Arruda, que esteve em Fortaleza neste fim de semana ministrando oficina, aponta duas experiências práticas ligadas a socioeconomia solidária. Uma é o Centro de Estudos, Articulação e Referência sobre Assentamentos Humanos (Cearah Periferia), uma organização não governamental sem fins lucrativos que atua na área de habitação e desenvolvimento comunitário local; a outra é o Banco Palmas.

Este último nasceu da Associação de Moradores do Conjunto Palmeira, um bairro popular, com cerca de 32 mil moradores, e trabalha a socieconomia de várias formas para desenvolver consumo consciente, produção em autogestão, incentivando trocas, oferecendo crédito sem garantia material e a circulação de dinheiro local, através da moeda social.

O socioeconomista destaca que essa é uma experiência que se multiplica e já saiu da periferia de Fortaleza, formando 12 outras unidades. Ressalta também a existência de 47 bancos comunitários no País e explica que esses empreendimentos envolvem mais de dois milhões de pessoas. Ainda sobre a disseminação da socioeconomia, afirma que existe uma rede espalhada pelos 27 estados brasileiras que pode ser consultada na internet (www.fbes.org.br) e iniciativas por todos os continentes.

Entre os avanços, contabiliza a criação da Secretaria Nacional de Economia Solidária (Senaes), criada no âmbito do Ministério do Trabalho e Emprego pelo governo do presidente Luís Inácio Lula da Silva. Considerado uma das referências em economia solidária, Marcos Arruda diz que é ainda há muito o que fazer e educar a população para o desenvolvimento de uma nova forma de fazer economia.

Destaca que a economia solidária é voltada ao desenvolvimento humano em todas as suas dimensões. O especialista estará de volta a Fortaleza no dia 28 de setembro, como um dos conferencistas do Seminário Novos Paradigmas de Desenvolvimento: Felicidade Interna Bruta, que será realizado no auditório da Faculdade de Direito, das 14h30min às 22 horas.

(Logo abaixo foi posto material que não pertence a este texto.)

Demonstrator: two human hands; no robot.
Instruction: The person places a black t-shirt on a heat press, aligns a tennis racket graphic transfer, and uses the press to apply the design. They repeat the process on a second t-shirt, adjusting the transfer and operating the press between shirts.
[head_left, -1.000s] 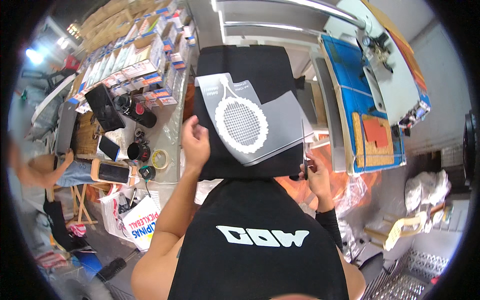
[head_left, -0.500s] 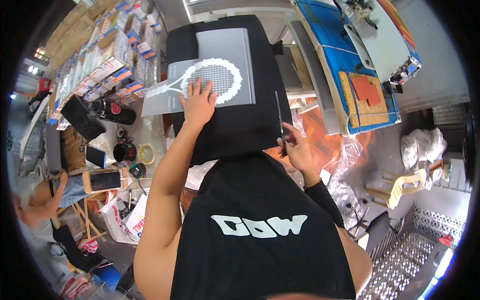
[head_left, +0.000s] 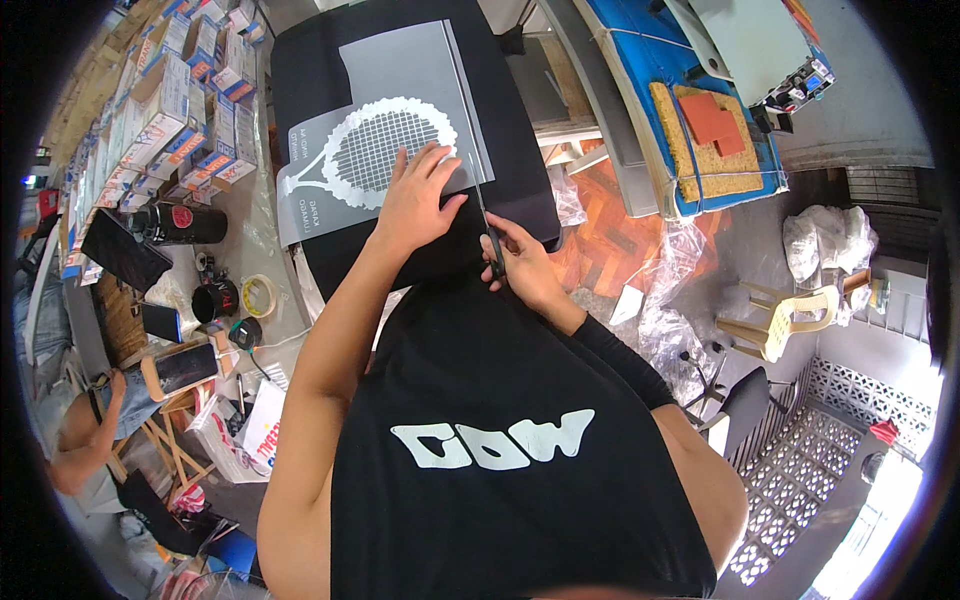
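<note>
Left hand [head_left: 424, 205] seemingly touches sheet [head_left: 390, 130]; right hand [head_left: 522, 264] nearby.

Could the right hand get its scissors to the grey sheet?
Probably yes: the right hand holds scissors at the near right corner of the grey sheet; the left hand isn't in the way.

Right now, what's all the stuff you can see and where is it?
Printed sheet: one, grey and white, upper middle
Flat surface: one, black, under the sheet
Scissors: one, dark, by the sheet's near right corner
Boxes: many, white, blue and orange, upper left
Bottle: one, black, left side
Mug: one, black, below the bottle
Tape roll: one, yellowish, beside the mug
Flat pieces: at least two, orange-red, upper right
Plastic chair: one, cream, right side
Other person: one, in blue, far left
Shirt: one, black and white, lower middle
Left hand: one, bare, over the sheet
Right hand: one, bare, holding the scissors
</note>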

- Marcos Arruda é atualmente coordenador geral do Instituto de Políticas Alternativas para o Cone Sul (PACS), membro do Instituto Transnacional, com sede em Amsterdã, e da equipe internacional de animação do Pólo de Socioeconomia Solidária, da Aliança por um Mundo Responsável e Solidário

- O socioeconomista Marcos Arruda que prefere chamar a economia solidária de economia social solidária, também integra a secretaria do Fórum de Cooperativismo Popular do Rio de Janeiro e tem publicações no Brasil e no Exterior, oferecendo elementos para a construção de fundamentos mais sólidos a uma nova práxis social. Entre outros livros, publicou “Tornar Real o Possível” (Vozes, 2006) e “Cartas a Lula: um outro Brasil é Possível (Documenta Histórica, 2006).